(WHAT YOU WILL DO): Go to the line holding "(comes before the" in the entries below and write out exactly every line down to and including the line holding "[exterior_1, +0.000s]".

Data entries:

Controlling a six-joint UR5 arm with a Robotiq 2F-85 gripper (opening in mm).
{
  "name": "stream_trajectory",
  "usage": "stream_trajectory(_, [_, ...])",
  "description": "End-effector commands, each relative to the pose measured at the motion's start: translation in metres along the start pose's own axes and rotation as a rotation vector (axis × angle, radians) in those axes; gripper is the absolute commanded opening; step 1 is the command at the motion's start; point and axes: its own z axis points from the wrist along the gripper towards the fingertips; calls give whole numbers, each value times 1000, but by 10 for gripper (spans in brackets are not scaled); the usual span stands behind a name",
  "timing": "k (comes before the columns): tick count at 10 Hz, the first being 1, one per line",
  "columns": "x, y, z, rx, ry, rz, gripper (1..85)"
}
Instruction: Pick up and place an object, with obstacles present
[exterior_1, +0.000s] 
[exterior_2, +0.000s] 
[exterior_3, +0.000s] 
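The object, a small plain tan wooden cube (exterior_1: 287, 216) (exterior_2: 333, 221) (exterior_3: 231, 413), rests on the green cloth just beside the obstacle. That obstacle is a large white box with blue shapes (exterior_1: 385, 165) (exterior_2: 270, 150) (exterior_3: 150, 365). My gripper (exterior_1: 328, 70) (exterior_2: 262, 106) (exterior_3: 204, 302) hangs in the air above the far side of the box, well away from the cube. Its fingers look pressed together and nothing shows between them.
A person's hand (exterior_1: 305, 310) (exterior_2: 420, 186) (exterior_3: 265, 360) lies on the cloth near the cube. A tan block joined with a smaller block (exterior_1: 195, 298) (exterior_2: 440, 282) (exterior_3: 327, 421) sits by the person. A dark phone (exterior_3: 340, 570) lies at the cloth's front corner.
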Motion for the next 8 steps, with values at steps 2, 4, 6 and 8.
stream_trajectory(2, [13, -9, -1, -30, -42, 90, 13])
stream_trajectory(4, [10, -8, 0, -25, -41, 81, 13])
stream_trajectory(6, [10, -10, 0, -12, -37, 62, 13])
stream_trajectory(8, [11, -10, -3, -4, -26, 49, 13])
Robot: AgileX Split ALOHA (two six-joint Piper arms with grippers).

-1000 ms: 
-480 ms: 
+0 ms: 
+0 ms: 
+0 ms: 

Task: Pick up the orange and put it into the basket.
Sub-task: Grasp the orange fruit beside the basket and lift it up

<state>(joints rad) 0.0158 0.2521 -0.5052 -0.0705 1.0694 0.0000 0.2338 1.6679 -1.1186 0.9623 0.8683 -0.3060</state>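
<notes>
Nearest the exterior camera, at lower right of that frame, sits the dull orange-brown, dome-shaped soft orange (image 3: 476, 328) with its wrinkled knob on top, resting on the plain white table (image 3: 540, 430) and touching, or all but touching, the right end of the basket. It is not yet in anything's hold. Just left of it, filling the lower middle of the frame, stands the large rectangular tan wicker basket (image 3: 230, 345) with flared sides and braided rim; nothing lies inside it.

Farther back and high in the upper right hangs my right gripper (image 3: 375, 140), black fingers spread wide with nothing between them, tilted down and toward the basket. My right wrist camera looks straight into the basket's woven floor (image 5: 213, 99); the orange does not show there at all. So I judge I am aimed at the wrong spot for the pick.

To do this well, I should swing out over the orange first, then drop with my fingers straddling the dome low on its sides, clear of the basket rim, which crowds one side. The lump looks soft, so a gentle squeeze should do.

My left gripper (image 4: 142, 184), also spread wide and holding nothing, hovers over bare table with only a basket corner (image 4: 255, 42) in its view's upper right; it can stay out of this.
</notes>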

(REPLY):
  "timing": "k (comes before the columns): tick count at 10 Hz, the first being 1, one per line",
  "columns": "x, y, z, rx, ry, rz, gripper (1..85)"
}
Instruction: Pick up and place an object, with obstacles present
[exterior_1, +0.000s] 

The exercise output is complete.